Inside China’s Memefacturing Factories, Where The Hottest New Gadgets Are Made
Gadget CatalogTo a person, the salespeople said that their company started making hoverboards because they were “the new hot product” or “the new big seller.” “Last year the selfie stick was very popular,” said a young woman named Rachel Yu, who, along with several other salespeople from the 3-year-old Ocam Electronic factory, had made the two-hour journey from Shenzhen to Hong Kong to find new business for its hoverboard, the Esway. “But we need to change with the market or we’ll die.”
Now selfie sticks don’t even appear on the Ocam website, and the company has gone all-in on hoverboards. Ocam offers the boards in two making that cost between $250 and $760 per piece, according to specifications. The factory can make about 5,000 of them a month, Yu said.
Ocam’s business is selling to distributors — evenly split between the US, Europe, and the Middle East, Yu said — that resell a factory’s product and “add the value” of their name and branding. A distributor could be a well-branded Shopify site, but it could also be an enormous retailer. A salesperson for Kungfuren, a Dongguan factory that makes selfie sticks for Wal-Mart, said her company was in discussions with America’s largest business to sell hoverboards to it through an importer.
In a sense, the purpose of the booths wasn’t to show that a factory had a long, proud history of making hoverboards. Rather, it was to show that a factory was flexible enough to build the boards in any conceivable configuration of colors and components, to the exact specifications of the buyer.
Those buyers skewed toward countries where hoverboards hadn’t yet hit it big, or where intellectual property litigation — who actually owns the patent on hoverboards in several countries is still very much up in the air — didn’t threaten sales. Two suitable Turkish business partners who claimed to have invented an electric car thought they could crack the hoverboard market at home. An Italian cell phone accessories salesperson with a mop of ink-black ringlets thought he would sell some for the holidays. A Saudi importer joked that hoverboards were so popular in his country because everyone had money and nothing to spend it on.

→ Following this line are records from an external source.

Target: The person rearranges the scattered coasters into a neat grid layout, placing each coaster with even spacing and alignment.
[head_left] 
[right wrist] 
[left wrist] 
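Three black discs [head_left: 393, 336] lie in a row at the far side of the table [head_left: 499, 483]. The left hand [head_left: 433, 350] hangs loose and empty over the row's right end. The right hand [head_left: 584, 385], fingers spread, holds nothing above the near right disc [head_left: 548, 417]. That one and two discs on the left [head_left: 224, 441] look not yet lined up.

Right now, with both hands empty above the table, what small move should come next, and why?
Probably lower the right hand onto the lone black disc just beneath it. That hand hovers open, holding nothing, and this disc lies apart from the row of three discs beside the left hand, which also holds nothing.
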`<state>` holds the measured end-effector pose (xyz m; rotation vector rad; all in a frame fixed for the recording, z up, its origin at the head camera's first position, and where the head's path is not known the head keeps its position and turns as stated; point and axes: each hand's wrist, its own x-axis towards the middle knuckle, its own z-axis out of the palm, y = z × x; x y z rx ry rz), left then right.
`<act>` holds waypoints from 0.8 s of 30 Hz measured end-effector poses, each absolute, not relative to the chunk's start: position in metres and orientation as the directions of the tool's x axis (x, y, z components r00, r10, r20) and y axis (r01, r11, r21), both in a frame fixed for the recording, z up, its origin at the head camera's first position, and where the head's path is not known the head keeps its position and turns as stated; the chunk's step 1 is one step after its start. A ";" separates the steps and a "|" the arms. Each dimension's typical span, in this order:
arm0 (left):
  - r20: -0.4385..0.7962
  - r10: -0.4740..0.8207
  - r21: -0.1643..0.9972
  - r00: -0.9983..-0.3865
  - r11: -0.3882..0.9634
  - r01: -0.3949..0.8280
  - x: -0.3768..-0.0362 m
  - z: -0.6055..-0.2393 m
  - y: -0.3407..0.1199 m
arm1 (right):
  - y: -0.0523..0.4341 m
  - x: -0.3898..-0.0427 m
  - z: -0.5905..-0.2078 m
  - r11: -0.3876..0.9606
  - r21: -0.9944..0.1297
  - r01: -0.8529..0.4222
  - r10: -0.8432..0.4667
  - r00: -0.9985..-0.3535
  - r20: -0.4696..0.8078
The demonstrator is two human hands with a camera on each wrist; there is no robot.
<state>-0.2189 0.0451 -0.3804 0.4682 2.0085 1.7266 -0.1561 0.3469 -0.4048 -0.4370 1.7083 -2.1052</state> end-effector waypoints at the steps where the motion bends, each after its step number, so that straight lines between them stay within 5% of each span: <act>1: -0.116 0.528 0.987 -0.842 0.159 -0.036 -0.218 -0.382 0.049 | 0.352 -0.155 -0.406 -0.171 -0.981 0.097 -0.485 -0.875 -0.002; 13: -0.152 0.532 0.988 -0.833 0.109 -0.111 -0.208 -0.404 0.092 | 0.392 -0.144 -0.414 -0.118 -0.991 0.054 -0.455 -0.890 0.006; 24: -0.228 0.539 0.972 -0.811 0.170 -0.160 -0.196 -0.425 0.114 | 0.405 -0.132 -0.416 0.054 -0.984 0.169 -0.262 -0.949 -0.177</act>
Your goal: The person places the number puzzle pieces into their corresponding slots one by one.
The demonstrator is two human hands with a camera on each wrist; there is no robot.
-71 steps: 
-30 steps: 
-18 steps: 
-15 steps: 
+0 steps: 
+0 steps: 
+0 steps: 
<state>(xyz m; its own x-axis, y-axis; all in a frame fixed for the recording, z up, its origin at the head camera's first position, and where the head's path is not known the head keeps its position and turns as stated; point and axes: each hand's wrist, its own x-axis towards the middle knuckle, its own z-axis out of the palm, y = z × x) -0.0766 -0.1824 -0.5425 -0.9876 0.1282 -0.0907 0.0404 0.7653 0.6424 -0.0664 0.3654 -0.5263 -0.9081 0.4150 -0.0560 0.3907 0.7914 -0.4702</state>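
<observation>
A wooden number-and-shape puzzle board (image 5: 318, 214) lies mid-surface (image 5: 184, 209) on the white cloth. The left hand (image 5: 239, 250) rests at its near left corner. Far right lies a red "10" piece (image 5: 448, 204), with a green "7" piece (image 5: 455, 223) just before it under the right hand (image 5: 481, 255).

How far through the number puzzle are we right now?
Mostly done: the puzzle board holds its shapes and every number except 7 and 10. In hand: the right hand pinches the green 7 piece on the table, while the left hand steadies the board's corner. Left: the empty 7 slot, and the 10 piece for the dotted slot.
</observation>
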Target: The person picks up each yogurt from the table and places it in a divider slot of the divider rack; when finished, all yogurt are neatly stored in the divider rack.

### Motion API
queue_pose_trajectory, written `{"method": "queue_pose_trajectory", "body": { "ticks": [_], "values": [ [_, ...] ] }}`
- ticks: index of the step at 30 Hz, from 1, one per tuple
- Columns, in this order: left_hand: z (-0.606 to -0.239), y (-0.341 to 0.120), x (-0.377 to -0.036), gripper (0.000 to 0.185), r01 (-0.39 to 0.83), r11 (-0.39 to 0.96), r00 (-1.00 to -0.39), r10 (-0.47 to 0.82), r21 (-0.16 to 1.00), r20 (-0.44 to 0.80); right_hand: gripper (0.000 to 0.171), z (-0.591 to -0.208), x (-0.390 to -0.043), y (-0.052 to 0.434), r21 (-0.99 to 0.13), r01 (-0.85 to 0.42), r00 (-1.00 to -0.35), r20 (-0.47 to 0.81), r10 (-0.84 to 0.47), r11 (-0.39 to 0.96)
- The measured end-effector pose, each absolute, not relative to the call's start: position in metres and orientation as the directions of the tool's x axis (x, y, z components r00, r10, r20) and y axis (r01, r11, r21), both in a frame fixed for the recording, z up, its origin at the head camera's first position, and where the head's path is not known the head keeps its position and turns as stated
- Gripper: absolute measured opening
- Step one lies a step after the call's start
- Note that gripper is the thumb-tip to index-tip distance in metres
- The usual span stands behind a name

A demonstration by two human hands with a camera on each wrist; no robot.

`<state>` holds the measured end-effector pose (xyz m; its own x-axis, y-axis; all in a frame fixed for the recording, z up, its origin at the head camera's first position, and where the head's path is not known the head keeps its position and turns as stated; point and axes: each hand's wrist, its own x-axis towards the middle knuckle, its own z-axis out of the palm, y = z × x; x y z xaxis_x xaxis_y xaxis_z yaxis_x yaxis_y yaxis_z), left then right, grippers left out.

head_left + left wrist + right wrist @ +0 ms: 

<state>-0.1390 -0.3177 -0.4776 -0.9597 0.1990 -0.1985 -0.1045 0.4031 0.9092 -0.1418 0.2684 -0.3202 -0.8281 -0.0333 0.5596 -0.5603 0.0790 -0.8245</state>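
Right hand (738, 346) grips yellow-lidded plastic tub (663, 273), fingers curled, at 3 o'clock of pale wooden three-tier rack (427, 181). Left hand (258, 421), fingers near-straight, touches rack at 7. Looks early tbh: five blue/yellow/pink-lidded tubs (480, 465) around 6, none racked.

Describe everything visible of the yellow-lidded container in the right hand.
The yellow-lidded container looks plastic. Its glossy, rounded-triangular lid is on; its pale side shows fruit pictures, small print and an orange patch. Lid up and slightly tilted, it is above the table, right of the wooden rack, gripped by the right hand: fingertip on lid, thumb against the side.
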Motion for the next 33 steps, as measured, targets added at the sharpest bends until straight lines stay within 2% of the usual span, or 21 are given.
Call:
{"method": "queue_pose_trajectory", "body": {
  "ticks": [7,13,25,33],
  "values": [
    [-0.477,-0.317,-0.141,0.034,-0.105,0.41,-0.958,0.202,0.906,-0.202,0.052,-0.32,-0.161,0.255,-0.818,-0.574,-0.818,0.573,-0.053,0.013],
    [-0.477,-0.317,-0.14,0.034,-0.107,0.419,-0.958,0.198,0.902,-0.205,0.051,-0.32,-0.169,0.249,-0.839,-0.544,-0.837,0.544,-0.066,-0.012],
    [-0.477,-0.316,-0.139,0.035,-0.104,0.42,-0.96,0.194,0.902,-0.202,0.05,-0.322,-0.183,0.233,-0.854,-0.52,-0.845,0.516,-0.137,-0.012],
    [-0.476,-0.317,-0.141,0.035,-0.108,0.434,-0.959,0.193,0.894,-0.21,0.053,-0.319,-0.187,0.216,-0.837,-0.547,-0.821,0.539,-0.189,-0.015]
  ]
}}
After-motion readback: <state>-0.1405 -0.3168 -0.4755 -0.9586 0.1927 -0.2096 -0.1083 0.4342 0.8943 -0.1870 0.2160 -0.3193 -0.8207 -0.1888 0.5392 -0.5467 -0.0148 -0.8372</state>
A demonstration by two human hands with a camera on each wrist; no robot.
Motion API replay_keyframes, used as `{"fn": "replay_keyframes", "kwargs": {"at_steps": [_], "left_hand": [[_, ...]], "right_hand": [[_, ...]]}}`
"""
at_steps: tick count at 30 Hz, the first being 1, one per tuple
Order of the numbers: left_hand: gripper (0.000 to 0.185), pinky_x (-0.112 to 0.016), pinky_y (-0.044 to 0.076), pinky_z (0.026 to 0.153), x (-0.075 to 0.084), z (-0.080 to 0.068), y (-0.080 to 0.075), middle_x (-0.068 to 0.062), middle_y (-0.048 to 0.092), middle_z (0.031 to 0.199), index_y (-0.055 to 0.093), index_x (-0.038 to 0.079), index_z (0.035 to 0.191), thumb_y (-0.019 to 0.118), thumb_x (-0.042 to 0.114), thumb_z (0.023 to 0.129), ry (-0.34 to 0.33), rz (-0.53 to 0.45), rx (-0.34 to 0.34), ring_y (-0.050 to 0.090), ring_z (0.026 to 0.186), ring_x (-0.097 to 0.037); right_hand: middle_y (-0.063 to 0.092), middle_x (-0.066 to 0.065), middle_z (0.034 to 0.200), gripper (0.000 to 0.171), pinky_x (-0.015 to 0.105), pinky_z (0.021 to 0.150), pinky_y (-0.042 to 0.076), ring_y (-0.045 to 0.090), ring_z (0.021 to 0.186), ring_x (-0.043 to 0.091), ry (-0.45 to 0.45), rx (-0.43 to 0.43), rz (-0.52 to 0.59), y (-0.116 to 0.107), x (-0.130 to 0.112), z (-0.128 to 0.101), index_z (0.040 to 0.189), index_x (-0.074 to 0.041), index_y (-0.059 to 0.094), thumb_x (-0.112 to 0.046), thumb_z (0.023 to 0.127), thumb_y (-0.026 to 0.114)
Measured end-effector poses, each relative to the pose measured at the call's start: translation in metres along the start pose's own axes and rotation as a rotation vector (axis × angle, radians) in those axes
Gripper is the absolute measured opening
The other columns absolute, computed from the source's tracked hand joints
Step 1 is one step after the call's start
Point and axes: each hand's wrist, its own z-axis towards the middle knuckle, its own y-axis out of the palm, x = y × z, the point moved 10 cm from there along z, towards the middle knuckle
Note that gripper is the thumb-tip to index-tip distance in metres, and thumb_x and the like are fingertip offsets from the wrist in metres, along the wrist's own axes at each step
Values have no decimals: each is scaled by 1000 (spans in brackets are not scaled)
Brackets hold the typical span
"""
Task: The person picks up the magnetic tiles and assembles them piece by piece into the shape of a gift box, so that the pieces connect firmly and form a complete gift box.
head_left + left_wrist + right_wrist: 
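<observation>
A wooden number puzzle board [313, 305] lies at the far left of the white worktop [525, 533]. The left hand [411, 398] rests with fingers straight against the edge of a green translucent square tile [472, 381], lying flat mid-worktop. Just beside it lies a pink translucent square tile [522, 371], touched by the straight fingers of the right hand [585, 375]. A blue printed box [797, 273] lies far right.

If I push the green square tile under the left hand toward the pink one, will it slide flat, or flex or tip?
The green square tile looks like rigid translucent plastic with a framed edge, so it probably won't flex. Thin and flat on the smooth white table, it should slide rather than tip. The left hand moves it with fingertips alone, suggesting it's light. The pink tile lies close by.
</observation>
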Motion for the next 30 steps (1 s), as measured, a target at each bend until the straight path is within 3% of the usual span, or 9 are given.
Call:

And an American salesperson named Ryan Knott was sent on behalf of his firm, SGH Holdings, to decide whether to invest heavily in hoverboards or not. The company had sold something called CoolSculpting, a form of “non-surgical fat reduction treatment,” but decided to switch course. Knott, who wore shiny loafers and a dynamite tan, had decided to get into the business 45 days before. At the show, Knott was worried about the market becoming oversaturated, and the dozens of identical manufacturers weren’t doing anything to help.
“They all throw the same thing at you,” he said. “They’re really all the same.”